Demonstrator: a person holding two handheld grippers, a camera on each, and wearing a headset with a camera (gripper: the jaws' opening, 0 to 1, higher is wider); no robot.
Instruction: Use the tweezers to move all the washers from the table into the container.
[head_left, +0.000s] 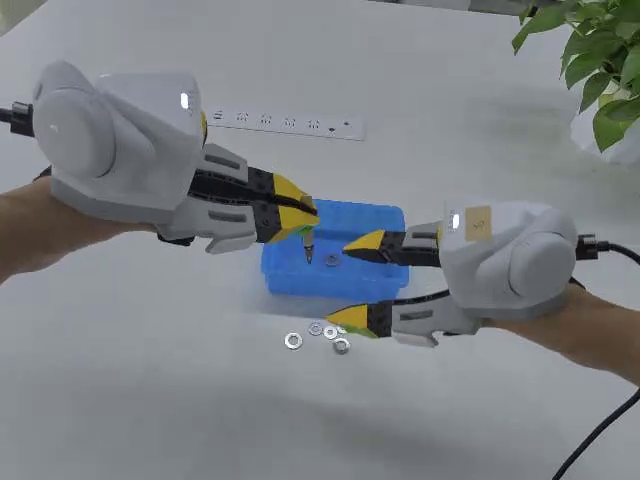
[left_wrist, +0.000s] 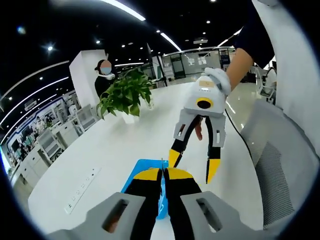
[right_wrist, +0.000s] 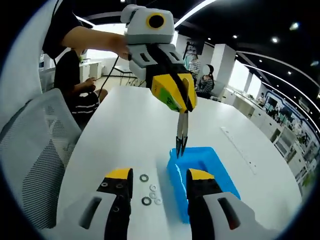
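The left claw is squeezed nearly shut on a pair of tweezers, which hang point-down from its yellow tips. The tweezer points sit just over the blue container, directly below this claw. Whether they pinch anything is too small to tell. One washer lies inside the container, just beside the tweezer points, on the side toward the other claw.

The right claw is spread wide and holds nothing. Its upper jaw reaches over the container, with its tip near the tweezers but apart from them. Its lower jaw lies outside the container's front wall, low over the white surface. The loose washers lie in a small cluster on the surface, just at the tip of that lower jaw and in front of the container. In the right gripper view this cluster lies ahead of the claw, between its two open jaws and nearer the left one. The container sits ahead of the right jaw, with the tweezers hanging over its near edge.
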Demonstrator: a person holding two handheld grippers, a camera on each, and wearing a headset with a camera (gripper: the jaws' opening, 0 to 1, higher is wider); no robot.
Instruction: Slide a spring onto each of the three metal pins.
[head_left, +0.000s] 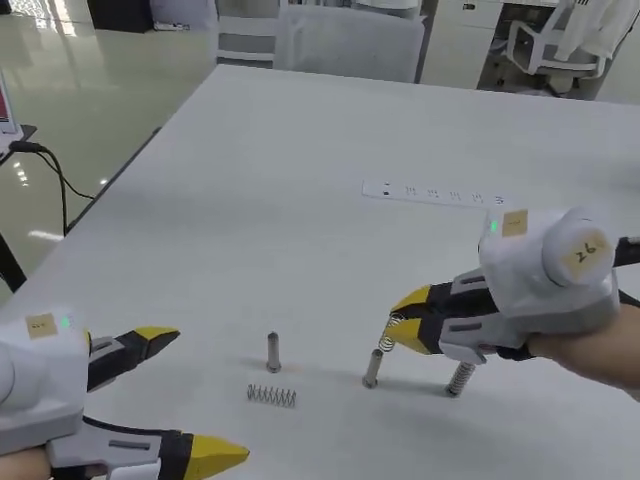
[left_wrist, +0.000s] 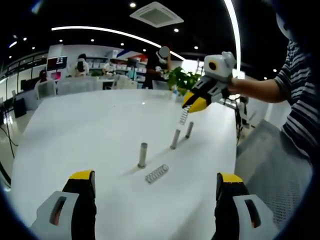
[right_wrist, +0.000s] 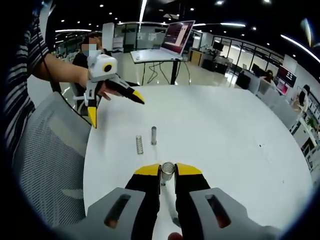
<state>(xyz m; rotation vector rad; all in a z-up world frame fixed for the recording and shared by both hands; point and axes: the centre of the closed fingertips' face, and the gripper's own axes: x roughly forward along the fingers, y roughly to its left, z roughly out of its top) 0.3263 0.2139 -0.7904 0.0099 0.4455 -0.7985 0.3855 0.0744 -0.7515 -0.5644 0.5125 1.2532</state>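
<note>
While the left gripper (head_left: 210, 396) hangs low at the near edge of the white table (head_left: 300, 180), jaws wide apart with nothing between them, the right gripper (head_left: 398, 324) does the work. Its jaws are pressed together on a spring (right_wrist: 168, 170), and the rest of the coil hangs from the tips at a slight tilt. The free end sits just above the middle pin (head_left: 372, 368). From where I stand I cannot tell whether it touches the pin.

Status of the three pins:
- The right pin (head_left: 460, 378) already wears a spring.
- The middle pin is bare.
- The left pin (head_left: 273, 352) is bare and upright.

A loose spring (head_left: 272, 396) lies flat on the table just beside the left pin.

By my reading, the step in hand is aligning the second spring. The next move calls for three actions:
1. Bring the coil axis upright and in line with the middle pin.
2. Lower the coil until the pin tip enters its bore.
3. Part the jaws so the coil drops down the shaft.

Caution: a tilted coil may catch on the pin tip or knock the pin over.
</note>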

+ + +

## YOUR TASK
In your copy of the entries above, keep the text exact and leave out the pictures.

## RESULT
Demonstrator: a person holding two handheld grippers, a camera on each, and wearing a headset with a camera (gripper: the jaws' opening, 0 to 1, higher is wider); no robot.
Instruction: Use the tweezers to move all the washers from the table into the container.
[head_left, +0.000s] 
[left_wrist, +0.000s] 
[right_wrist, +0.000s] 
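The left claw is squeezed nearly shut on a pair of tweezers, which hang point-down from its yellow tips. The tweezer points sit just over the blue container, directly below this claw. Whether they pinch anything is too small to tell. One washer lies inside the container, just beside the tweezer points, on the side toward the other claw.

The right claw is spread wide and holds nothing. Its upper jaw reaches over the container, with its tip near the tweezers but apart from them. Its lower jaw lies outside the container's front wall, low over the white surface. The loose washers lie in a small cluster on the surface, just at the tip of that lower jaw and in front of the container. In the right gripper view this cluster lies ahead of the claw, between its two open jaws and nearer the left one. The container sits ahead of the right jaw, with the tweezers hanging over its near edge.
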Demonstrator: a person holding two handheld grippers, a camera on each, and wearing a headset with a camera (gripper: the jaws' opening, 0 to 1, higher is wider); no robot.
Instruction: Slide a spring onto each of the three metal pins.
[head_left, +0.000s] 
[left_wrist, +0.000s] 
[right_wrist, +0.000s] 
<state>(xyz m; rotation vector rad; all in a z-up world frame fixed for the recording and shared by both hands; point and axes: the centre of the closed fingertips' face, and the gripper's own axes: x roughly forward along the fingers, y roughly to its left, z roughly out of its top) 0.3263 0.2139 -0.7904 0.0099 0.4455 -0.7985 0.3855 0.0744 -0.7515 -0.5644 0.5125 1.2532</state>
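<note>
While the left gripper (head_left: 210, 396) hangs low at the near edge of the white table (head_left: 300, 180), jaws wide apart with nothing between them, the right gripper (head_left: 398, 324) does the work. Its jaws are pressed together on a spring (right_wrist: 168, 170), and the rest of the coil hangs from the tips at a slight tilt. The free end sits just above the middle pin (head_left: 372, 368). From where I stand I cannot tell whether it touches the pin.

Status of the three pins:
- The right pin (head_left: 460, 378) already wears a spring.
- The middle pin is bare.
- The left pin (head_left: 273, 352) is bare and upright.

A loose spring (head_left: 272, 396) lies flat on the table just beside the left pin.

By my reading, the step in hand is aligning the second spring. The next move calls for three actions:
1. Bring the coil axis upright and in line with the middle pin.
2. Lower the coil until the pin tip enters its bore.
3. Part the jaws so the coil drops down the shaft.

Caution: a tilted coil may catch on the pin tip or knock the pin over.
</note>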

This completes the response.